Сперва зазвенела пружина, точно кто-то вскочил с кресла, потом в наступившей тишине послышалось слабое дыхание. Что-то совершалось, очевидно, чудо. Можно было вообразить, что невидимые руки лепят какую-то неясную фигуру из сумеречного света, из пылинок, которые стали видны, из самого воздуха, который как бы уплотнился, хотя это было, кажется, невозможно.
– Можно, я зажгу фонарик? – дрожащим голосом спросила Таня.
Петька не успел ответить.
– Конечно, пожалуйста! – отозвался ясный молодой голос.
Теперь, при свете фонарика, можно было различить странную фигуру, чем-то похожую на детские рисунки. Ноги были как ноги – в потрепанных джинсах; руки как руки, хотя и покрытые шерсткой, на широких плечах ковбойка, но голова… Голова походила на шлем, с поднятым забралом, и неестественно большие глаза мягко сияли на лице, вогнутом, как сломанный обруч.
– Кто ты? – загробным голосом спросил Петька. – Домовой?
– Такой же, как ты, – отозвался спокойный голос.
– Извините, – вежливо возразила Таня. – Но если вы человек, почему у вас такая необычная внешность?

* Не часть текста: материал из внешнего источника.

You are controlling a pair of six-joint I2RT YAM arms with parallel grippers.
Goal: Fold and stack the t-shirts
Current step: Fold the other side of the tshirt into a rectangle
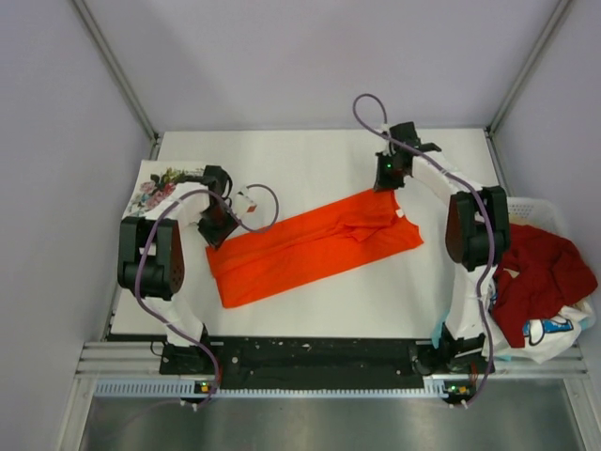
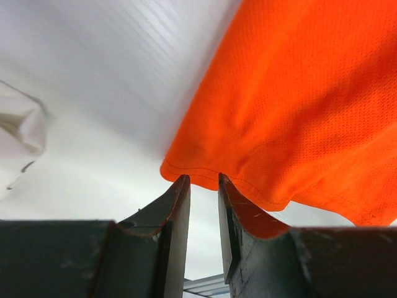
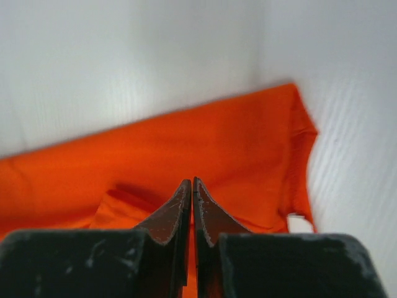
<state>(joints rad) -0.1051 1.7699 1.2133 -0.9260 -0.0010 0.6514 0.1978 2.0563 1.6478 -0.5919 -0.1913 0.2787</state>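
The orange-red t-shirt (image 1: 315, 246) lay folded lengthwise across the white bench (image 1: 310, 160), the left tool (image 2: 203, 181) slightly parted at its hem corner gripping nothing, the right tool (image 3: 193, 183) closed above its far end, grip undeterminable.

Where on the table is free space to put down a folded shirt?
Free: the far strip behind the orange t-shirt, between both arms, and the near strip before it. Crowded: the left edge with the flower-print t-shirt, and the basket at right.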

– Прежде всего познакомимся. Меня зовут Юра Ларин. Я из Хлебникова, может быть, вы слышали о таком городке на Черном море? Я ученик девятого класса Хлебниковской школы. Вы оба, кажется, тоже в девятом классе? Но ты, Таня, кажется, в музыкальной школе? Черт возьми, если бы не моя мачеха, мне тоже удалось бы поступить в музыкальную школу. Я играю на флейте.
– Так эту игру мы с мамой иногда слышали по ночам?

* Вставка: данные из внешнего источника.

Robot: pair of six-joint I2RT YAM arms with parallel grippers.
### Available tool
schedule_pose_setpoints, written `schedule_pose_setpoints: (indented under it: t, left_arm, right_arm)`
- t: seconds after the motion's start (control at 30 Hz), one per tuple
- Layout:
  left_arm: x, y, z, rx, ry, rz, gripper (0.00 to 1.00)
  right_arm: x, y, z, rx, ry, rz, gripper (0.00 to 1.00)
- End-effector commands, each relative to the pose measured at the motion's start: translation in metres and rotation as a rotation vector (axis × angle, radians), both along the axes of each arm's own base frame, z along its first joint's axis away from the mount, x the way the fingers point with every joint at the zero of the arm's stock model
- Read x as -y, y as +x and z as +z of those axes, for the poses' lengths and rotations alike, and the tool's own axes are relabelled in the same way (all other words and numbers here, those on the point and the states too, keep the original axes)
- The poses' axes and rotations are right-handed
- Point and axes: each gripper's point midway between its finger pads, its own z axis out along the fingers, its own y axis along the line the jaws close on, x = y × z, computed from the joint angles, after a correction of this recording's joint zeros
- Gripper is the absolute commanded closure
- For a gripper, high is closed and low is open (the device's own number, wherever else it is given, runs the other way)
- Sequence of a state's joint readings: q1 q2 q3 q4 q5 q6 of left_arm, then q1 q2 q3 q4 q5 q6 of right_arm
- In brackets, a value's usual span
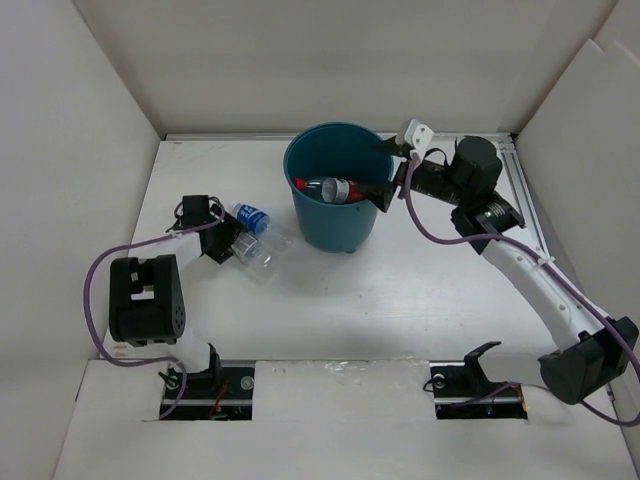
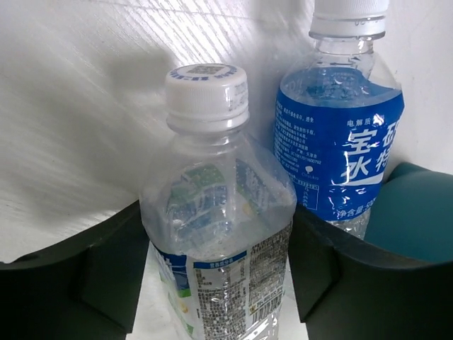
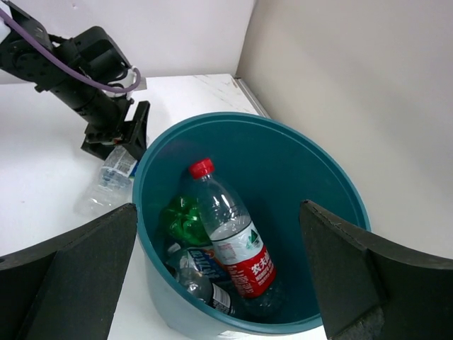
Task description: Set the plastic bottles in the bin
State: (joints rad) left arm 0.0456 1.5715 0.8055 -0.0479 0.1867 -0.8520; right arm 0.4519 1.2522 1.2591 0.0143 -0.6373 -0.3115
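left pincer [image 2: 218, 237] brackets a clear, white-capped bottle [image 2: 212, 212], grip unclear; right pincer [image 3: 218, 212] released.

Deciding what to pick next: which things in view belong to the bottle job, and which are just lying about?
Job: teal bin; inside it the red-labelled bottle, green bottle and dark-labelled bottle; on the table the blue-labelled bottle and clear bottle.

Not the job: purple cable, white enclosure wall; both are rig fixtures.

White table [image 1: 400, 300] boxed in by plain white walls [image 1: 300, 60].
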Motion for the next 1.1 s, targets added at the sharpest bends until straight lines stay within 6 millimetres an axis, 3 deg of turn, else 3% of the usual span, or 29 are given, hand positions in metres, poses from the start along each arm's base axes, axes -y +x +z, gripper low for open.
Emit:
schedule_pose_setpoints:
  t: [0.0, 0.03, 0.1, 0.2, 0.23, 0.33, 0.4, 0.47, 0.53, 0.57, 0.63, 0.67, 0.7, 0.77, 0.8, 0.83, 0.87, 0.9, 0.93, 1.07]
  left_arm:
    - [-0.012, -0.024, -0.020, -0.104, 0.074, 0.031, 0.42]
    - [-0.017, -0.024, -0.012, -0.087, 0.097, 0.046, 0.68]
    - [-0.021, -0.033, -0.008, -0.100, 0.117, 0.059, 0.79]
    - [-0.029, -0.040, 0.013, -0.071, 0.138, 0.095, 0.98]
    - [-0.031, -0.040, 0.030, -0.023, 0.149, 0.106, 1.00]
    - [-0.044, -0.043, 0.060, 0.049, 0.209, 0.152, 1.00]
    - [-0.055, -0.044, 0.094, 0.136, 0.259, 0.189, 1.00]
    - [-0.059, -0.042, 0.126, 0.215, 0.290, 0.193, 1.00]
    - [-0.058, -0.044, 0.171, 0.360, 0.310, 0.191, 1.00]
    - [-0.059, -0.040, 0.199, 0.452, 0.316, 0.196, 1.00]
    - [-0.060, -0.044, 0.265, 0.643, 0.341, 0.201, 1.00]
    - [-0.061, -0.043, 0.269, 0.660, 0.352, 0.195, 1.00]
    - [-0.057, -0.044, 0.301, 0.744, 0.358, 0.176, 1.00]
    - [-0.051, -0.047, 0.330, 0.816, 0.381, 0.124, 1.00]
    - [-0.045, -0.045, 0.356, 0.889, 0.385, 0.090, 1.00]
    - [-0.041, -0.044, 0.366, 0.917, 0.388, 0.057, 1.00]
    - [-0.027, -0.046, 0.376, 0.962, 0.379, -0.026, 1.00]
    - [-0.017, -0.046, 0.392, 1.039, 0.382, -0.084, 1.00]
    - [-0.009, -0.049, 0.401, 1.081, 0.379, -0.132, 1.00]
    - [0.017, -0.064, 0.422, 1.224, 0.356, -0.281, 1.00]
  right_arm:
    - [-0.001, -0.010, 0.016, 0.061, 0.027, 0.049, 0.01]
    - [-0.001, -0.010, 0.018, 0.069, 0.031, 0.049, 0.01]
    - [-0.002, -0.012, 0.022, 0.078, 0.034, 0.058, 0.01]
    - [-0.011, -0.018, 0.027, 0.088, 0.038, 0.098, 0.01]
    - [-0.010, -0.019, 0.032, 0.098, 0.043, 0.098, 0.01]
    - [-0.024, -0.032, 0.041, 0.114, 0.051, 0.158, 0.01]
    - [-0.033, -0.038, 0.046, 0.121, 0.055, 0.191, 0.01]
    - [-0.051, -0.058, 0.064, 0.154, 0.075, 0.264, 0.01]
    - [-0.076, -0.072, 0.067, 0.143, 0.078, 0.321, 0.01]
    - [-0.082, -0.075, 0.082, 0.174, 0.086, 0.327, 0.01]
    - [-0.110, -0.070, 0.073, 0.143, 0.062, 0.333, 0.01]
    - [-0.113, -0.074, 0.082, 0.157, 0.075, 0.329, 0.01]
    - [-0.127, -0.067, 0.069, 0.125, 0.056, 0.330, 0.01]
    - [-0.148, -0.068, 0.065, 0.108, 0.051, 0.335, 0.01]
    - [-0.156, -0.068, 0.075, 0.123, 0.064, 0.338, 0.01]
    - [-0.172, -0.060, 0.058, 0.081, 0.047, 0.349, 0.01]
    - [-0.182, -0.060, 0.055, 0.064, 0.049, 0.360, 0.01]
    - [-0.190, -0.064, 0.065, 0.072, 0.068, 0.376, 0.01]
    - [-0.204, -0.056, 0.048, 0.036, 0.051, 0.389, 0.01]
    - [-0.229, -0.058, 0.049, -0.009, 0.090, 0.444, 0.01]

– Я нашел на чердаке старую окарину, на которой осталось только шесть дырочек вместо девяти. Говорят, Паганини на одной струне исполнял сложнейшие партии. Ну вот, так же и я. Вместо флейты играл на окарине, в которой вместо девяти дырочек всего-навсего шесть.
Петька, конечно, понятия не имел, кто такой Паганини, но Таня прекрасно знала, что был такой знаменитый скрипач и композитор.
– Я немного боялся, что беспокою Марию Павловну, – вежливо добавил Юра.
– Славик мешает ей спать, а тут еще я со своей окариной.
– Нет, мама не слышала, а мне было даже приятно. Мне мерещилось, что я слышу звуки флейты во сне.
– Ну ладно! Как говорится, вернемся к делу, – сказал Петька. – Все-таки ты, может быть, расскажешь нам, кто ты такой, как появился в Немухине и, в частности, в этом доме? Между прочим, заклинание, которым я тебя вызвал, относится не только к домовым.
– Может быть. Но на меня подействовало не твое заклинание. Просто смертельно соскучился и очень обрадовался, когда вас увидел. Конечно, пора объяснить, как я здесь оказался. Но с чего начать? Может быть, с мачехи? – задумчиво сказал Юра.
Его бледное лицо, как будто вырезанное в глубине лунного ободка, омрачилось, погрустнело.
– Валяй с мачехи, – согласился Петька. – Она кто у тебя? Ведьма?